Query the Data Commons Knowledge Graph using SPARQL

datacommons.query(query_string, select=None)

Returns the results of running a graph query on the Data Commons knowledge graph using SPARQL.

Arguments

  • sparql (str): A SPARQL query string.

  • select (func accepting a row in the query result) - A function that selects rows to be returned by query. This function accepts a row in the results of executing query_string and return True if and only if the row is to be returned by query. The row passed in as an argument is represented as a dict that maps a query variable in query_string to its value in the given row.

This API only supports a subset of SPARQL keywords including:

  • ORDER BY
  • DISTINCT
  • LIMIT

In the query, each variable should have a typeOf condition, e.g. "?var typeOf City .".

Returns

A table, represented as a list of rows, resulting from executing the given SPARQL query.
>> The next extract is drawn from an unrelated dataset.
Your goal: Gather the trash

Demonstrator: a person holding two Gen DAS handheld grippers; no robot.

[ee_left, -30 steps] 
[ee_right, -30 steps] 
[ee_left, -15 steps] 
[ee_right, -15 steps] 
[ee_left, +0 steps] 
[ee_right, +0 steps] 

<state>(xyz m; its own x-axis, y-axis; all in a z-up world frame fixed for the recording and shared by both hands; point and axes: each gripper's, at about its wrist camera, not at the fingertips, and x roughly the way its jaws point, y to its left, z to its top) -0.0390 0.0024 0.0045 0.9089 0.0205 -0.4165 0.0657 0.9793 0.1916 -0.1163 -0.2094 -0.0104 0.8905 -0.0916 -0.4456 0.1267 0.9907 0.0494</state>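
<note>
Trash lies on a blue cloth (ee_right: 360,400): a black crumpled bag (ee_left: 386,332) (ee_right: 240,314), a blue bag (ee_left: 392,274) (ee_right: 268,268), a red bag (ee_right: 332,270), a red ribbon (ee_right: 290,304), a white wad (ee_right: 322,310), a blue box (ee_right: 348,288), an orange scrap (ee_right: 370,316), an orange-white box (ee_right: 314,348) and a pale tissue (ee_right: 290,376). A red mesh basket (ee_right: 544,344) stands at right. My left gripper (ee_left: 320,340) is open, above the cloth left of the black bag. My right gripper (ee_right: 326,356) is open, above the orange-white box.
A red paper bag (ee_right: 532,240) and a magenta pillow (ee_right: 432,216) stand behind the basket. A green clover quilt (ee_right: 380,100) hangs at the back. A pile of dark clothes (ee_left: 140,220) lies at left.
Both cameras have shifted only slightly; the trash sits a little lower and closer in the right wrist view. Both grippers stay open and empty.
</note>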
Each row is a dict mapping query variable to its value in the row. If select is not None, then a row is included in the returned list if and only if select returns True for that row.

Raises

  • ValueError - If the payload returned by the Data Commons REST API is malformed or the API key is not set.
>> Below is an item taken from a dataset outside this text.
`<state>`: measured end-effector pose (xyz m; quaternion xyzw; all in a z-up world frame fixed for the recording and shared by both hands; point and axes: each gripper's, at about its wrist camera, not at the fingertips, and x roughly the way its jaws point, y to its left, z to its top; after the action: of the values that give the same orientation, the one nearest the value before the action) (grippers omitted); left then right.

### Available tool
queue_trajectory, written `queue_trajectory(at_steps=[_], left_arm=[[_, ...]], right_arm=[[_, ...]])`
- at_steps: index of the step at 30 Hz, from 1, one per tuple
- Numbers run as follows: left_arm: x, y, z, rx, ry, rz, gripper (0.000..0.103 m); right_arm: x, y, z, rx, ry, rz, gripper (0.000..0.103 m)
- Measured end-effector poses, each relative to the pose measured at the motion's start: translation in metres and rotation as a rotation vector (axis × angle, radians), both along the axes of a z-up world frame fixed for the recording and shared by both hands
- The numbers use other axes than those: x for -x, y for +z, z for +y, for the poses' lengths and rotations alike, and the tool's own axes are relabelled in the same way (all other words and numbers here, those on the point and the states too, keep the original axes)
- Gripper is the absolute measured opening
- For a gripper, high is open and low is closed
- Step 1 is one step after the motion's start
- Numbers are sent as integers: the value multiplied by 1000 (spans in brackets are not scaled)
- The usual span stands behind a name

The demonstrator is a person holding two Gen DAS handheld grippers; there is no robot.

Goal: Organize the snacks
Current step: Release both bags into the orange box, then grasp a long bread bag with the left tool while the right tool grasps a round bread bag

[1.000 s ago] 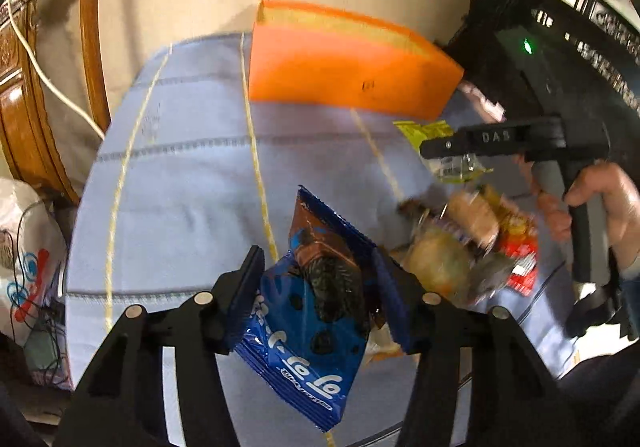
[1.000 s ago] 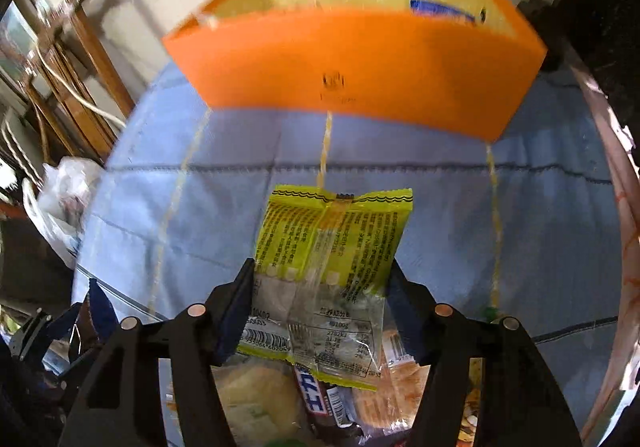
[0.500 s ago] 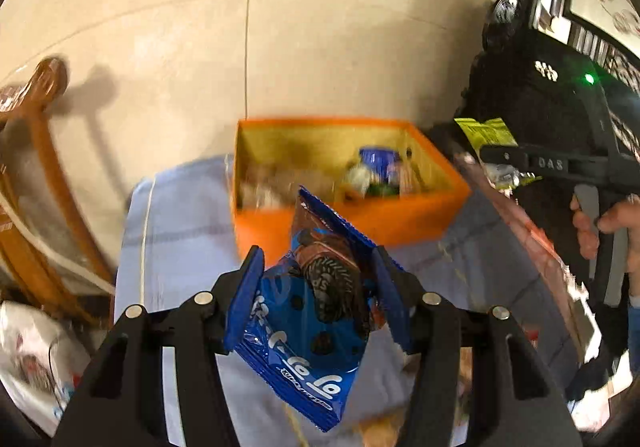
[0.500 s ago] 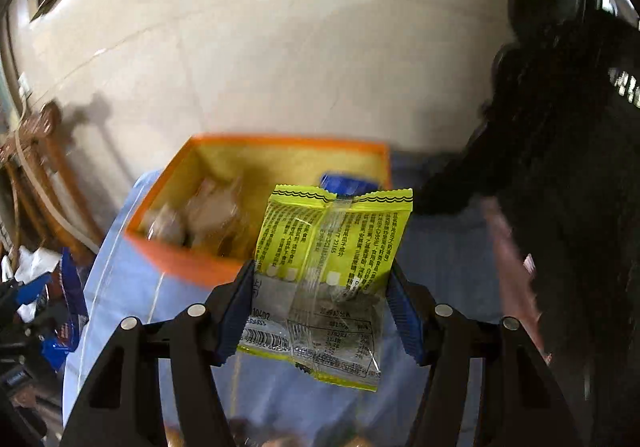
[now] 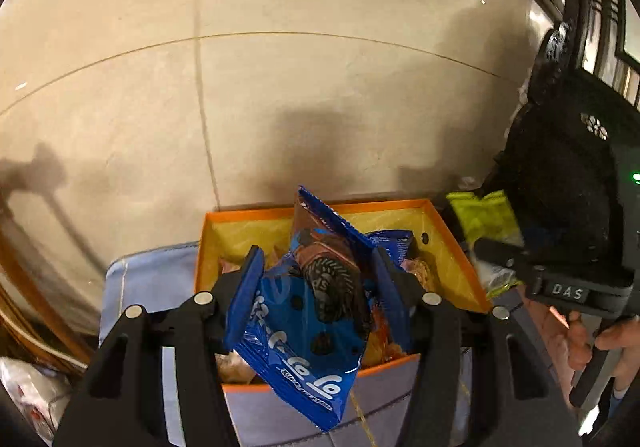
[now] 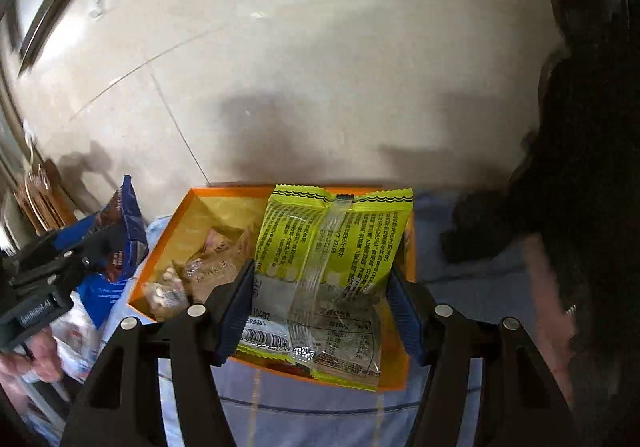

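My left gripper [image 5: 320, 287] is shut on a blue cookie packet [image 5: 312, 319] and holds it above the near half of the orange box [image 5: 456, 259]. My right gripper [image 6: 326, 307] is shut on a yellow-green snack packet [image 6: 332, 247] and holds it above the right part of the same orange box [image 6: 176, 231]. The box holds several wrapped snacks [image 6: 208, 271]. The right gripper with its yellow packet [image 5: 484, 219] shows at the right of the left wrist view. The left gripper with the blue packet [image 6: 124, 231] shows at the left of the right wrist view.
The box stands on a table with a light blue cloth [image 5: 148, 279], close to a beige tiled wall [image 5: 320, 87]. A wooden chair [image 6: 40, 199] stands at the left. A dark object [image 6: 492, 223] lies on the cloth right of the box.
Both grippers have risen from the snack pile and moved forward to the orange box, each carrying its packet. The box interior has come into view below them.
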<state>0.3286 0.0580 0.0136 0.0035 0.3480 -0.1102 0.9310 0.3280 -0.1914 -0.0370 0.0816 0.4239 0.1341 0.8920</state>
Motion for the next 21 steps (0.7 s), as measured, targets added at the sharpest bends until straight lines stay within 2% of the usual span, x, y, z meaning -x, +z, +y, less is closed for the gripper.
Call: queue_trajectory(at_steps=[2,3,4,5,7,13,18,21], left_arm=[[-2,-1,-3,-9,22,-17,59],[-4,-1,-4,-21,38,-36,83],[-5,0,-5,-35,59,-58,99],[-4,1,-5,-32,91,-79,99],[-5,1,-5,-19,94,-49,99],[17,8,4,-43,76,-44,99],[51,19,17,-48,73,-40,99],[90,12,22,-47,33,-7,99]], right_arm=[[-5,-5,-2,1,-30,16,65],[-8,-6,-3,-4,-43,10,71],[-10,-5,-3,-13,-47,2,82],[-15,-4,-2,4,-45,11,99],[-12,2,0,55,-58,9,99],[12,28,-7,51,-48,-8,99],[43,41,-13,66,-28,-23,99],[82,34,-11,84,32,-9,99]])
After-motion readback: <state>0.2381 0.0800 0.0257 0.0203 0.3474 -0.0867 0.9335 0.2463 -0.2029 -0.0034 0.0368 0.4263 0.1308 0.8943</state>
Be sure to initialize the library, and specify the API key. Check the Python library setup guide for more details.

Examples

Examples

We would like to query for the name associated with three states identified by their DCIDs California, Kentucky, and Maryland.

>>> import datacommons as dc
>>> dc.set_api_key(YOUR_API_KEY_HERE)
>>> query_str = '''
... SELECT ?name ?dcid
... WHERE {
...   ?a typeOf Place .
...   ?a name ?name .
...   ?a dcid ("geoId/06" "geoId/21" "geoId/24") .
...   ?a dcid ?dcid
... }
... '''
>>> result = dc.query(query_str)
>>> for r in result:
...   print(r)
{"?name": "Maryland", "?dcid": "geoId/24"}
{"?name": "Kentucky", "?dcid": "geoId/21"}
{"?name": "California", "?dcid": "geoId/06"}

Optionally, we can specify which rows are returned by setting select like so. The following returns all rows where the name is “Maryland”:

>>> selector = lambda row: row['?name'] == 'Maryland'
>>> result = dc.query(query_str, select=selector)
>>> for r in result:
...   print(r)
{"?name": "Maryland", "?dcid": "geoId/24"}